WHAT THE EXERCISE ASKS: Your response should consist of the entries below, reproduced exactly and without their images.

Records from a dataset
○ ○ ○ ○ ○ ○ ○

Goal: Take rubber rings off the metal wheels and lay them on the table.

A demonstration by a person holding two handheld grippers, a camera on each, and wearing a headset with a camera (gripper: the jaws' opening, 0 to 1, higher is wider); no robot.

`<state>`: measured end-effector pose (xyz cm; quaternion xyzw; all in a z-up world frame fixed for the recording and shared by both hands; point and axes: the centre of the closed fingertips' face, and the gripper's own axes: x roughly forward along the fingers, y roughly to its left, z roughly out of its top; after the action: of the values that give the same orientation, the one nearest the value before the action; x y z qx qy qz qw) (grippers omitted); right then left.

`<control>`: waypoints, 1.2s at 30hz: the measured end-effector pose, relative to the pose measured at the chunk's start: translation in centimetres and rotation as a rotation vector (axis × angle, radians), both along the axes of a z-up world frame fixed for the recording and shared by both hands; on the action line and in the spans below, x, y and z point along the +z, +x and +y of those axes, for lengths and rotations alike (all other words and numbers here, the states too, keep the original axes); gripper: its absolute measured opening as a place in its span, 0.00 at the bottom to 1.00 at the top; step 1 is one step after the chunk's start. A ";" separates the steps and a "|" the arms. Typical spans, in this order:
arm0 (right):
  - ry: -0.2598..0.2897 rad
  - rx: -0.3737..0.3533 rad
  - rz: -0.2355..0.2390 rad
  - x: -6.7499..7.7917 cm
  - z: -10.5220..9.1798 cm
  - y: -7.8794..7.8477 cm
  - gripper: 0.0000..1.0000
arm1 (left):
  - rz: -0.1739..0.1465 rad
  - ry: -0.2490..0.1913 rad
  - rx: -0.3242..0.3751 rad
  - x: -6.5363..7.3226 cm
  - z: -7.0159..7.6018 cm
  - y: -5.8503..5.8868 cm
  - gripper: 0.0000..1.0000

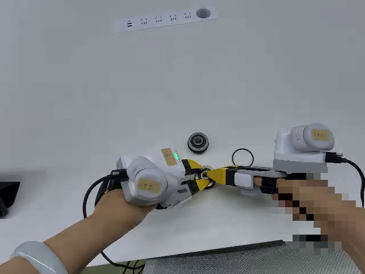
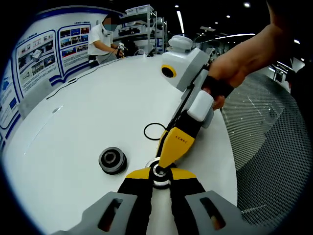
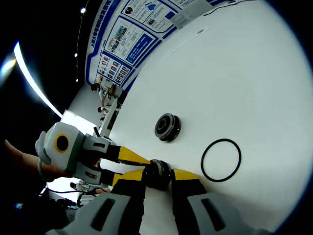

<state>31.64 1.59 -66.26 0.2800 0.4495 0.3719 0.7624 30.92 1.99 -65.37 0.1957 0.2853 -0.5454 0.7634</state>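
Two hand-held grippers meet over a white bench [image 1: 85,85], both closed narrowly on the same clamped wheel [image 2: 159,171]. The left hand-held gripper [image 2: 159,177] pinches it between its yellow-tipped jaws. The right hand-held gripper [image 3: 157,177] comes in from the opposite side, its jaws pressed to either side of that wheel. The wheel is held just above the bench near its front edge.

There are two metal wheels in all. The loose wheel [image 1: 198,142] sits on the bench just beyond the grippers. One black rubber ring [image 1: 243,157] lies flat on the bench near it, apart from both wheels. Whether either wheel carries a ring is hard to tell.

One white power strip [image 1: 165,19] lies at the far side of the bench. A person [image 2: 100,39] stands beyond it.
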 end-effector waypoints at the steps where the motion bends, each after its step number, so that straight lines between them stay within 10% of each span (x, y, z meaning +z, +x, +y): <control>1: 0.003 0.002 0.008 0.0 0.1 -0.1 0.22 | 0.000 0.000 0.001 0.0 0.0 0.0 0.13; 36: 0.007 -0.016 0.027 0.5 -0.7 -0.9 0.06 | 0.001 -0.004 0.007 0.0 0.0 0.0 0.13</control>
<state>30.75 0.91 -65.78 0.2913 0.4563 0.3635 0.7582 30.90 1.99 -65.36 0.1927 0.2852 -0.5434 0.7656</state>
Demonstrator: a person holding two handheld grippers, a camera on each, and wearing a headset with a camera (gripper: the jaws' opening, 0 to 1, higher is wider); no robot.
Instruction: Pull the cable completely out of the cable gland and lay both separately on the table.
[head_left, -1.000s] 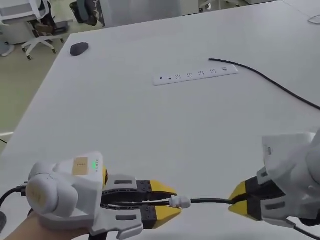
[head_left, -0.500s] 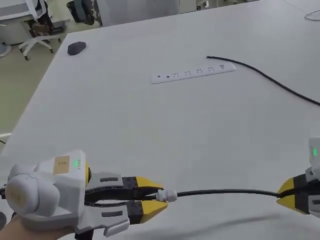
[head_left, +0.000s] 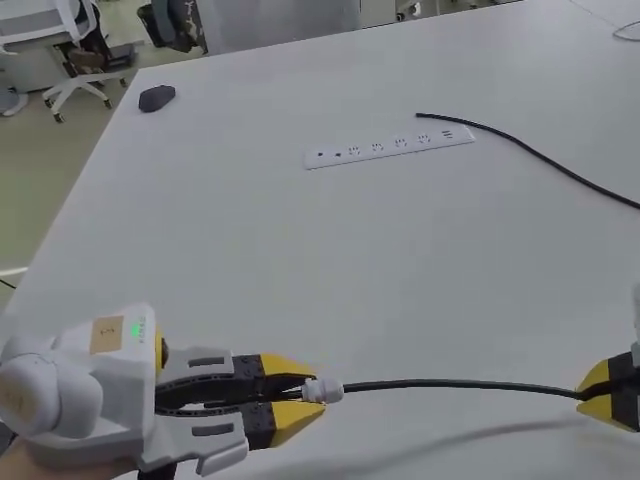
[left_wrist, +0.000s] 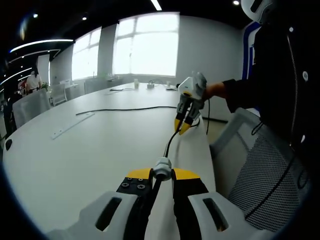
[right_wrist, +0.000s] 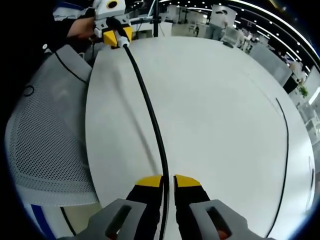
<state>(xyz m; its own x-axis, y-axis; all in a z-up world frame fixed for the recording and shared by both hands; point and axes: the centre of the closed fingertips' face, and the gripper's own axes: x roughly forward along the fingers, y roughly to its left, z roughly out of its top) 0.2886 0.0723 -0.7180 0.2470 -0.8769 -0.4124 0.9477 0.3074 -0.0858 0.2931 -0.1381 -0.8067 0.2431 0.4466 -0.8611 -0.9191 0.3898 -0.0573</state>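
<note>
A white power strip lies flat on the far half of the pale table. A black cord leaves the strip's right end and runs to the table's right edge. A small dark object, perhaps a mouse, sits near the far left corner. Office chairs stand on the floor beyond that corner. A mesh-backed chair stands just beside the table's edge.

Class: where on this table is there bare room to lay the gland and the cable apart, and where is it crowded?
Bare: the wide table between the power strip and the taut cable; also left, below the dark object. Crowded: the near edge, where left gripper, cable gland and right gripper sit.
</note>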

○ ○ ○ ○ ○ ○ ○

ANSWER SPACE:
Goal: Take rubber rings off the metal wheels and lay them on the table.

A demonstration by a person holding two handheld grippers, a camera on each, and wearing a headset with a camera (gripper: the jaws' opening, 0 to 1, higher is wider); no robot.

`<state>`: measured end-effector pose (xyz cm; quaternion xyzw; all in a z-up world frame fixed for the recording and shared by both hands; point and axes: the centre of the closed fingertips' face, and the gripper's own axes: x roughly forward along the fingers, y roughly to its left, z roughly out of its top; after the action: of the values that give the same orientation, the one nearest the value before the action; x y z qx qy qz qw) (grippers omitted); right then left.

`<control>`: waypoints, 1.2s at 30hz: the measured end-effector pose, relative to the pose measured at the chunk's start: translation in centimetres and rotation as a rotation vector (axis × angle, radians), both along the axes of a z-up world frame fixed for the recording and shared by both hands; on the action line and in the spans below, x, y and z point along the +z, +x and +y of those axes, for lengths and rotations alike (all other words and numbers here, the states too, keep the original axes); gripper: its absolute measured opening as a place in its span, 0.00 at the bottom to 1.00 at the top; step 1 is one step after the chunk's start. A ";" separates the steps and a "|" the arms. Typical spans, in this order:
arm0 (right):
  - ry: -0.2598..0.2897 rad
  - rx: -0.3737..0.3533 rad
  - rz: -0.2355..0.2390 rad
  - x: -6.7499..7.7917 cm
  - z: -10.5220..9.1798 cm
  - y: -7.8794..7.8477 cm
  - gripper: 0.0000..1.0000
arm1 (left):
  - rz: -0.1739..0.1465 rad
  - ry: -0.2490..0.1913 rad
  - rx: -0.3242..0.3751 rad
  - x: -6.5363..7.3226 cm
  - z: -7.0159..7.6018 cm
  - y: -5.8503..5.8868 cm
  - gripper: 0.0000..1.0000


<state>31.64 1.59 -66.26 0.2800 0.4495 0.3719 0.7624 30.92 1.99 -65.37 0.1957 0.2853 -0.5454 0.7634</state>
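Two hand-held grippers meet over a white bench [image 1: 85,85], both closed narrowly on the same clamped wheel [image 2: 159,171]. The left hand-held gripper [image 2: 159,177] pinches it between its yellow-tipped jaws. The right hand-held gripper [image 3: 157,177] comes in from the opposite side, its jaws pressed to either side of that wheel. The wheel is held just above the bench near its front edge.

There are two metal wheels in all. The loose wheel [image 1: 198,142] sits on the bench just beyond the grippers. One black rubber ring [image 1: 243,157] lies flat on the bench near it, apart from both wheels. Whether either wheel carries a ring is hard to tell.

One white power strip [image 1: 165,19] lies at the far side of the bench. A person [image 2: 100,39] stands beyond it.
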 end-effector waypoints at the steps where the motion bends, each after its step number, so that straight lines between them stay within 10% of each span (x, y, z meaning +z, +x, +y): <control>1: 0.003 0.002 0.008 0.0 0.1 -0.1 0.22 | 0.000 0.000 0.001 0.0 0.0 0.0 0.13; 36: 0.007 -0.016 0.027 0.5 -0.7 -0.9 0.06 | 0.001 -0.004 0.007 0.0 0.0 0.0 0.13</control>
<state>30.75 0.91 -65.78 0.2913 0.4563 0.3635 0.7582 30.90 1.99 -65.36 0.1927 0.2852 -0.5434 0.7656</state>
Demonstrator: a person holding two handheld grippers, a camera on each, and wearing a headset with a camera (gripper: the jaws' opening, 0 to 1, higher is wider); no robot.
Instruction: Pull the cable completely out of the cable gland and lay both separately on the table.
[head_left, -1.000s] 
[head_left, -0.500s] 
[head_left, +0.000s] 
[left_wrist, +0.000s] 
[right_wrist, +0.000s] 
<state>(xyz m; its own x-axis, y-axis; all in a z-up world frame fixed for the recording and shared by both hands; point and axes: the centre of the closed fingertips' face, and the gripper's own axes: x roughly forward along the fingers, y roughly to its left, z roughly out of its top) 0.2886 0.0723 -0.7180 0.2470 -0.8769 -0.4124 0.9477 0.3074 -0.0858 0.2931 -0.1381 -0.8067 0.2431 0.4466 -0.8611 -0.9191 0.3898 -0.0573</state>
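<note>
A white power strip lies flat on the far half of the pale table. A black cord leaves the strip's right end and runs to the table's right edge. A small dark object, perhaps a mouse, sits near the far left corner. Office chairs stand on the floor beyond that corner. A mesh-backed chair stands just beside the table's edge.

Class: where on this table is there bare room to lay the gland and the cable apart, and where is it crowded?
Bare: the wide table between the power strip and the taut cable; also left, below the dark object. Crowded: the near edge, where left gripper, cable gland and right gripper sit.
</note>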

The output above is the complete answer.